## What is expected:
Copy, please, the line with "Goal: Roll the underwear" and each line that follows it through the end of the data below, exactly as given and without pictures.

## Recorded data:
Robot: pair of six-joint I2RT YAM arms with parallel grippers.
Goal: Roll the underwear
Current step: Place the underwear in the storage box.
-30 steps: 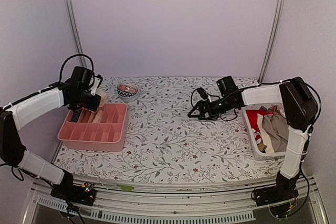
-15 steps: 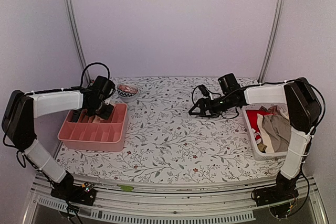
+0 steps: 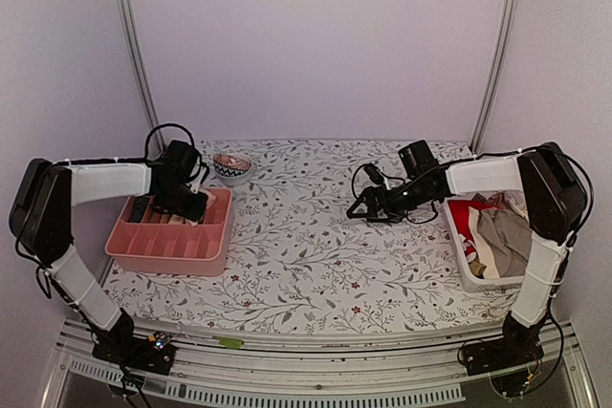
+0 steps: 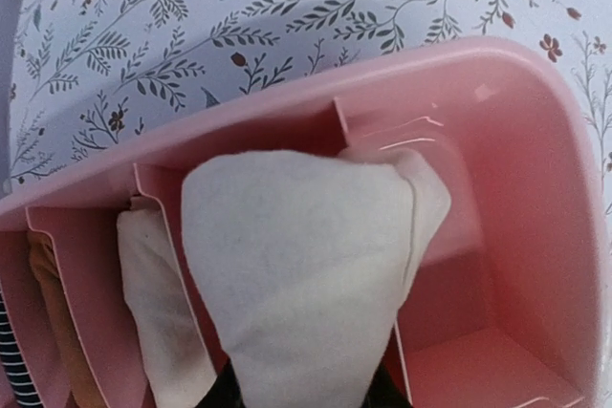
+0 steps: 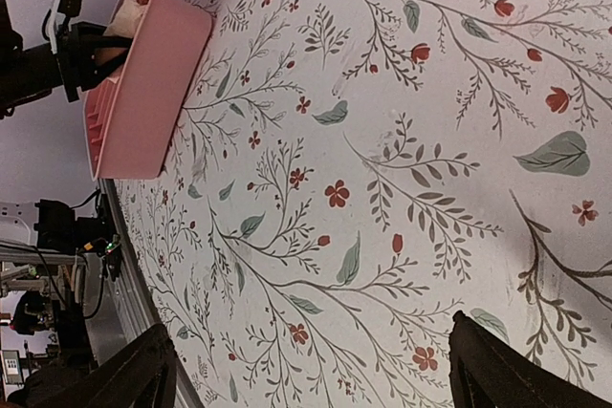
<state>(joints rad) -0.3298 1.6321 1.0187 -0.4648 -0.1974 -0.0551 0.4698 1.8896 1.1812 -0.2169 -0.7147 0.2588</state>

## Worked solution:
Goal: Roll the underwear
Current step: Place the underwear in the storage box.
-30 steps: 
-15 steps: 
+0 steps: 
+0 steps: 
+0 steps: 
<state>(joints rad) -0.3298 1.6321 1.0187 -0.4648 -0.1974 -0.0551 0.4698 1.8896 1.1812 -0.2169 -0.7147 0.2588</state>

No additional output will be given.